* **PROBLEM**
In the material below, find every line containing "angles" and copy that line.

──────

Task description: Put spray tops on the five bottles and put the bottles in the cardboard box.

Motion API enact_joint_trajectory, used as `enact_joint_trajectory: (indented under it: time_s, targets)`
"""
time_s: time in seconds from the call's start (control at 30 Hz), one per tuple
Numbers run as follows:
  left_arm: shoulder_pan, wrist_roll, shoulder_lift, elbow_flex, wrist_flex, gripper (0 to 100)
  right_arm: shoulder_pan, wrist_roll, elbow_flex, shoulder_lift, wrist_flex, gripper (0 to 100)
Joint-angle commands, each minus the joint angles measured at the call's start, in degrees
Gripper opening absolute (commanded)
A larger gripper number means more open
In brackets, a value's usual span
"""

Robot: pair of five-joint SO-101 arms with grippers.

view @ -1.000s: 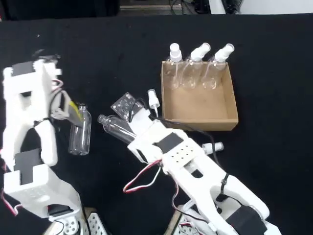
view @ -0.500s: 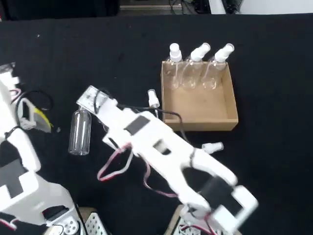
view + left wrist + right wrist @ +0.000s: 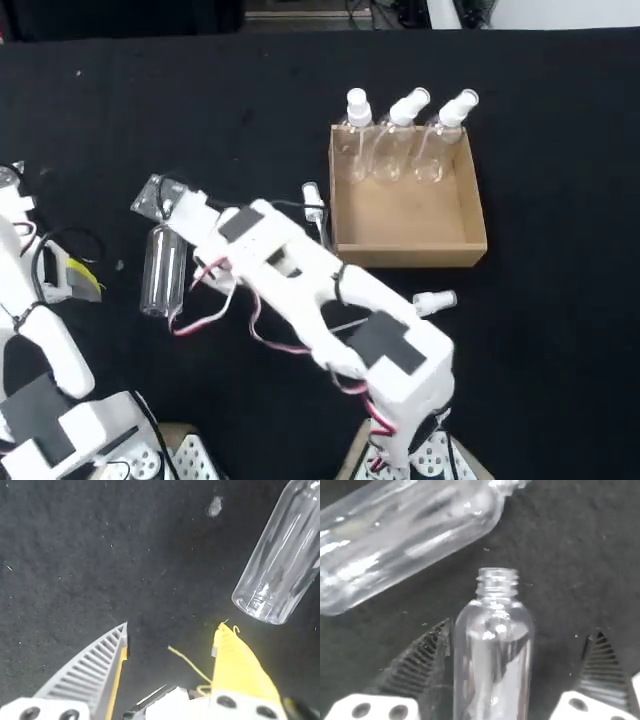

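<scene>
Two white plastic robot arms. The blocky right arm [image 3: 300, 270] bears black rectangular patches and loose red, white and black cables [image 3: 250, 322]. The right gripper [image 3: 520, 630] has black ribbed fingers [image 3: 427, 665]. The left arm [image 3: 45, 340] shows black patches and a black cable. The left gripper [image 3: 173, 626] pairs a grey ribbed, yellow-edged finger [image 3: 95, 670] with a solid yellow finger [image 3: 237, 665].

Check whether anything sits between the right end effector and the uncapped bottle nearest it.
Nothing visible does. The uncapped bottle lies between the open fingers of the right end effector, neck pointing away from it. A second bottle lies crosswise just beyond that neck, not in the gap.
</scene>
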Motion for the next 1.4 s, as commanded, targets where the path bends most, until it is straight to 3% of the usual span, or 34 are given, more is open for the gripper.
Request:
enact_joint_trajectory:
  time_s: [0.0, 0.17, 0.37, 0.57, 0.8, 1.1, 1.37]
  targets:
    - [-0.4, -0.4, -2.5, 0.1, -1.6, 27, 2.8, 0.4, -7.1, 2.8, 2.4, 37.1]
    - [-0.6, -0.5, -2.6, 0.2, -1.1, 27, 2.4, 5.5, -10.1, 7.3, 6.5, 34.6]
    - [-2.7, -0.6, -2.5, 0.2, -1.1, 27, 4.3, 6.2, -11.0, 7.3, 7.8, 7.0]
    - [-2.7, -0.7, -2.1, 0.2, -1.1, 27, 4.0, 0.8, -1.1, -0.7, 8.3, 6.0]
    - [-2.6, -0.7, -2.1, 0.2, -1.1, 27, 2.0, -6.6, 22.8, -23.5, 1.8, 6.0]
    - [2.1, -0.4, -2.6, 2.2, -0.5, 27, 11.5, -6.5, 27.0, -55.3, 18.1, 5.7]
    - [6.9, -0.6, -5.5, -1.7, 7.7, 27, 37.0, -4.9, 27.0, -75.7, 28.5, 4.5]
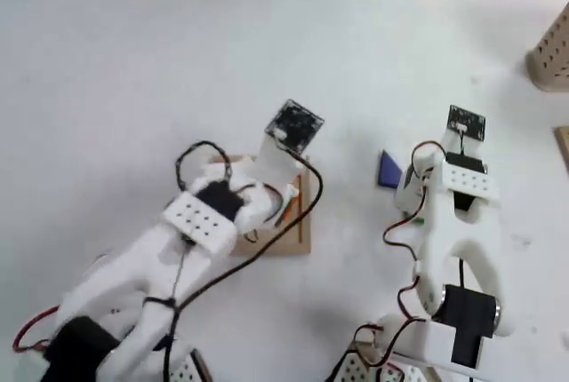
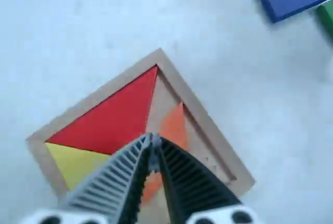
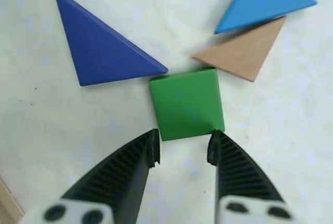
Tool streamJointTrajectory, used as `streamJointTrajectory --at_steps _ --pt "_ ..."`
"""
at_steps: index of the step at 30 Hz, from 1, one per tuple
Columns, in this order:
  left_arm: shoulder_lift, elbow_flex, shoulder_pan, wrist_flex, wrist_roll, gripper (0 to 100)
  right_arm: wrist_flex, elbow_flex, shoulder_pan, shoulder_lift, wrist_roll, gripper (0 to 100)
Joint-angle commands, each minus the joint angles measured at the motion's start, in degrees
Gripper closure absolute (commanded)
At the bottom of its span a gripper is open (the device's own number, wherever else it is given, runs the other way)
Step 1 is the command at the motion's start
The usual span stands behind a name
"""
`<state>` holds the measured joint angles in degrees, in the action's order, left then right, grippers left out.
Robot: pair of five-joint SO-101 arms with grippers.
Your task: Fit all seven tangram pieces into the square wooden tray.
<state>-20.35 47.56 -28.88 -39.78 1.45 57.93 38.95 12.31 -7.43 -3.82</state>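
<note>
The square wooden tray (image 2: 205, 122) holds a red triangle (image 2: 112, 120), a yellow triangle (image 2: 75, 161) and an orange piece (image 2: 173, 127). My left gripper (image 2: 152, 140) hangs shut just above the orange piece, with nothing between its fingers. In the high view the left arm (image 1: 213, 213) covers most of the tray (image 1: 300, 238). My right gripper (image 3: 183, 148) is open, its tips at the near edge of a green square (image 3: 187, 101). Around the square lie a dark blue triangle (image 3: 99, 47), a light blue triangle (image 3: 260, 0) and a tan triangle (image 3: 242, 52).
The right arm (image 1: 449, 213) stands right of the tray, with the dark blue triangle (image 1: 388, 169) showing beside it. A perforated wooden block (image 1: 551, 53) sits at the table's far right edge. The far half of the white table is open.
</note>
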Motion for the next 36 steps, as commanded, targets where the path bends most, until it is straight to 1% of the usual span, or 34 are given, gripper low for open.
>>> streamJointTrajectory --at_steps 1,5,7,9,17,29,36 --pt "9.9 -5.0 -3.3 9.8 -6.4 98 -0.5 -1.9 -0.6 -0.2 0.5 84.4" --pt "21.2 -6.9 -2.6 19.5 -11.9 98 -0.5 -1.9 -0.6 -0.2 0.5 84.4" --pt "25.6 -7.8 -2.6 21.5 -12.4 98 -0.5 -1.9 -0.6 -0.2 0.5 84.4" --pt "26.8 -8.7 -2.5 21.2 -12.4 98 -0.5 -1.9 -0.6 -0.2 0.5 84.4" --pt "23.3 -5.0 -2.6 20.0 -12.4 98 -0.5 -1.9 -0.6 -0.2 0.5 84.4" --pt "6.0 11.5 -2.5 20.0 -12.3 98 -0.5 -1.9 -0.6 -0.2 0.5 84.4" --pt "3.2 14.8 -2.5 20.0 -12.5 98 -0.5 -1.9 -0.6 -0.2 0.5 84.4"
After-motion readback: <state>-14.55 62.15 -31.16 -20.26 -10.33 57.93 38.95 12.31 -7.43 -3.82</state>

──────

* **EXERCISE RESPONSE**
Joint-angle commands, each minus the joint angles measured at the call's start, in degrees
Joint-angle commands, each minus the joint angles measured at the motion's start, in degrees
`<state>` holds the measured joint angles in degrees, in the action's order, left then right, grippers left out.

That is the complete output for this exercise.